Coping refers to the behavioural and cognitive efforts used by individuals to manage the demands of the person-environment relationship (Frydenberg, 2008; p22).
The transactional model of coping says that there are at least two different broad styles of coping: problem-focused coping and emotion-focused coping. Emotion-focused coping includes strategies aimed at reducing emotional distress, but which are not intended to directly solve the problem (Frydenberg, 2008; p23). The problem solving skills training covered in Elements C3i to C3vi can be understood as problem-focused coping skills.
Emotion-focused coping strategies may be necessary when the problem cannot be solved, or when the person is experiencing emotional overload. Under these conditions people will have difficulty implementing problem-focused coping strategies, even if they possess the relevant skills.
Before pro-active strategies for managing problems can be put in place, steps may need to be taken to stabilise the young person’s physical and emotional state and help them to cope with the pressures they are under.
The most fundamental emotion-focused coping strategies are basic self-care strategies such as getting enough sleep, eating a balanced diet, and getting some regular gentle exercise.
Basic counselling should be provided to explore the extent to which these self-care strategies are in place and encourage the young person to employ them.
If self-care knowledge and skills are lacking then health education about these topics should be provided.
Relaxation skills are also often essential to emotional coping. A plethora of relaxation strategies have been developed and are appropriate to try. Individuals vary substantially in what works to help them relax. The role of the practitioner is to provide a range of ideas and explore them with the client until he or she finds one or more techniques that work best.
Make a start by asking the young person about the things that they already like to do to relax (e.g. listening to music, playing music, having a hot bath) and finding one or two things that they can do more of.

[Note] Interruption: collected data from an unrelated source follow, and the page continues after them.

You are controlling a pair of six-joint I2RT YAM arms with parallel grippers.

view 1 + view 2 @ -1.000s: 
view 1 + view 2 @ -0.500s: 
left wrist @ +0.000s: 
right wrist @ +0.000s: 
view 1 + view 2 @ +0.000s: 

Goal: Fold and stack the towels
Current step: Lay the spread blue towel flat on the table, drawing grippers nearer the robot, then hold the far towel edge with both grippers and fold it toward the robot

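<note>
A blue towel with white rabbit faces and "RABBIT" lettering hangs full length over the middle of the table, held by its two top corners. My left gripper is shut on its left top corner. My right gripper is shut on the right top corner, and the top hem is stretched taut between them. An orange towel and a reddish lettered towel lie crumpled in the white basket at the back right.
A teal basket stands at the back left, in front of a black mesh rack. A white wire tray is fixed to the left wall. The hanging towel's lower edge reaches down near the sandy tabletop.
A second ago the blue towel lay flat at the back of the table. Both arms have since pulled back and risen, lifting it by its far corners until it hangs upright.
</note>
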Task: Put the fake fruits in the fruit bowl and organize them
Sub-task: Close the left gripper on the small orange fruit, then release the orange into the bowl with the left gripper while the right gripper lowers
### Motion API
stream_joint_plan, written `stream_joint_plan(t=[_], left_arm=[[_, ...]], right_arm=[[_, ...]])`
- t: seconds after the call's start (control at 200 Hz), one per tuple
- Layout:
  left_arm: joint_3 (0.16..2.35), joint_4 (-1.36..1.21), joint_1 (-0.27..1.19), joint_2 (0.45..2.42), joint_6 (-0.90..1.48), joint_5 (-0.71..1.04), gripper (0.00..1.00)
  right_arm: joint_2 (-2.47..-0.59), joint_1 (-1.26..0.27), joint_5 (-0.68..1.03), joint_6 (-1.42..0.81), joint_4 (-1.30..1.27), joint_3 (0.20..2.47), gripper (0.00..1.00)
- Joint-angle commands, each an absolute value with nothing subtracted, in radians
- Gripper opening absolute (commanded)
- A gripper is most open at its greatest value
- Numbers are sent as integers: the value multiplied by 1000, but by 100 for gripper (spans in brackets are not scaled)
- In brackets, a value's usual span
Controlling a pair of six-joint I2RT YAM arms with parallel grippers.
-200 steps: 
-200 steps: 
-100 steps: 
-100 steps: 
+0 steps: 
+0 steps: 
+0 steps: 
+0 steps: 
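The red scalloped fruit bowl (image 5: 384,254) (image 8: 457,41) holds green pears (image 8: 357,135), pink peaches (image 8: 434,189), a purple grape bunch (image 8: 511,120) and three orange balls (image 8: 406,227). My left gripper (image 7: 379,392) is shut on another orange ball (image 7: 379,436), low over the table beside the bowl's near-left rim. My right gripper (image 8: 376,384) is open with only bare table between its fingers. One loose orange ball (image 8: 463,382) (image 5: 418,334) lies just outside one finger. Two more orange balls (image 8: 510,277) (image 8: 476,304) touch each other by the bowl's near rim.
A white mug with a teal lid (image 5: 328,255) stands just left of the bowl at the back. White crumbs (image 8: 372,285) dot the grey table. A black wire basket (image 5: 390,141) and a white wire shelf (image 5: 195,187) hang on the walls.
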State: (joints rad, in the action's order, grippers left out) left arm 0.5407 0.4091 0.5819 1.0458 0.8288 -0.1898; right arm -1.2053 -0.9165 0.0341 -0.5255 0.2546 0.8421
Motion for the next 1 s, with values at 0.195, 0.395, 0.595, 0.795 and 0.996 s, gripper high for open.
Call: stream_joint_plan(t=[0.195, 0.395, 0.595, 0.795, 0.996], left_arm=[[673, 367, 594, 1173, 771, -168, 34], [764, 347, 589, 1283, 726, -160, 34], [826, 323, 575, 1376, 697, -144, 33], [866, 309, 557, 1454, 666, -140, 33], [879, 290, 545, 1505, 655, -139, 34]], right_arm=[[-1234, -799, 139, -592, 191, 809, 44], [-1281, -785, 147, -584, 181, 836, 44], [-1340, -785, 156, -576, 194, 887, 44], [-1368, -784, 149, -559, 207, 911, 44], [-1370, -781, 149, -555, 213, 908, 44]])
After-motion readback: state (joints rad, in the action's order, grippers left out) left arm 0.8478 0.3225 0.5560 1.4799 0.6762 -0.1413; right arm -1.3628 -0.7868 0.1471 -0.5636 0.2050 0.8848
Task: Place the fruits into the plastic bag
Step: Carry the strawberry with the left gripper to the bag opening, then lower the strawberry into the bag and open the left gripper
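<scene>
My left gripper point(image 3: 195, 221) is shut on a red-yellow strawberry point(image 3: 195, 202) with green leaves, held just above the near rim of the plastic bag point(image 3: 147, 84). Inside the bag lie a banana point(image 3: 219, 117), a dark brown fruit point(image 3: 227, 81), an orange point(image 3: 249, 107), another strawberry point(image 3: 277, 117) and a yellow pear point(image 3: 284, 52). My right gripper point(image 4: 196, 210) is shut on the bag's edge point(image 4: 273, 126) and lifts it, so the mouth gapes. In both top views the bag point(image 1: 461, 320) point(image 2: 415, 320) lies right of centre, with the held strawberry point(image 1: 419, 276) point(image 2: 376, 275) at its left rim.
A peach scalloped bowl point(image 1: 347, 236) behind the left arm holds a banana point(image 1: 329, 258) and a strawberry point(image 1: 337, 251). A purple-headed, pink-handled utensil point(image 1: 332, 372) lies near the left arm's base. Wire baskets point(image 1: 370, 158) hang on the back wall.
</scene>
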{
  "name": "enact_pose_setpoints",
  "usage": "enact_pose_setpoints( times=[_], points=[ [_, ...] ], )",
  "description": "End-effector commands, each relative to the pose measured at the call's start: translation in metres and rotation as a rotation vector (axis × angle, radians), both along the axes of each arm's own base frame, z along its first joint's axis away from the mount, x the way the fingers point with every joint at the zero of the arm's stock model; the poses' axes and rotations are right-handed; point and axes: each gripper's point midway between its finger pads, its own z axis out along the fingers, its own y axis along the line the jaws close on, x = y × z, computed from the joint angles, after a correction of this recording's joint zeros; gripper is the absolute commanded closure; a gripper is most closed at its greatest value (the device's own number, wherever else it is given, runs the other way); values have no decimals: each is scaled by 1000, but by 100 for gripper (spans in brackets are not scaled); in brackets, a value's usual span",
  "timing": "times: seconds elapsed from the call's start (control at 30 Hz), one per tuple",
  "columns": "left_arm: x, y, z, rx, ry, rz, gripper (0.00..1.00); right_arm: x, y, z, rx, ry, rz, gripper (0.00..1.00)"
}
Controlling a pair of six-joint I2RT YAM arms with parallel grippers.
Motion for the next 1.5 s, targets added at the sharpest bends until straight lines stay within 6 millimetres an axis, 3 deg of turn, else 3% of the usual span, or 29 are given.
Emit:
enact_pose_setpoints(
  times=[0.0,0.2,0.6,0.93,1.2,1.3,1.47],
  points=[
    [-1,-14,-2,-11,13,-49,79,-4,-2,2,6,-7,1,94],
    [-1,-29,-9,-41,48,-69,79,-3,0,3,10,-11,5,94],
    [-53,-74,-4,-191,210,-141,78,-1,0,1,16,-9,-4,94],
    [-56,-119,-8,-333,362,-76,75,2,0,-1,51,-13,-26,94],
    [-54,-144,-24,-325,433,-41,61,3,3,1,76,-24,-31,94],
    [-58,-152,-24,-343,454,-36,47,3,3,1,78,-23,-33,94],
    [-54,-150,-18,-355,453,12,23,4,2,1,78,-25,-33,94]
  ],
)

If the young person cannot think of enough relaxing things prompt them with some ideas. More advanced relaxation skills such as visualisations and meditations and other self-soothing techniques can be explored and taught if necessary.
Another basic emotion-focused coping strategy is talking to a friend or other trusted confidante (such as a relative who is not directly involved in the difficulty) about ones experiences and feelings. Even if the other person cannot help solve the problem, many people find relief from distress in simply expressing their feelings and being listened to. Help the young person to identify a person who is likely to be a good listener. If there is no-one they can identify, then it may be important for you (the practitioner) to allocate additional time to foundational counselling or person-centred listening.
Social and environmental factors such as violence and upheaval in the home or living situation can present insurmountable barriers to individual problem solving. Casework interventions aimed at immediate and direct problem-solving around the living situation may be necessary.
Cognitive distortions can contribute to overly negative assessment of the severity of problems and and overly pessimistic assessment of a person’s ability to solve their problems. Here it is helpful to raise the young person’s awareness of how negative thinking may be inhibiting problem-solving (and conversely how positive thinking may promote problem solving) (Frydenberg, 2008; p252).
Practice elements involving cognitive restructuring may be helpful when catastrophising and hopelessness are present.
Emotion-focused strategies vary in their effectiveness, productivity or level of adaptation to the context. Emotion-focused strategies may become less productive or adaptive if they are maintained at the expense of problem-focused strategies when the problem is amenable to change. It is important to monitor the situation and encourage the young person to use or learn problem-focused coping strategies if and when they are emotionally able.
Be aware of the less adaptive or non-productive emotion-focused coping strategies. Some strategies that are almost always maladaptive include avoidance, worry, self-blame, ruminating, sleeping too much, over-eating, drinking, and taking illicit drugs.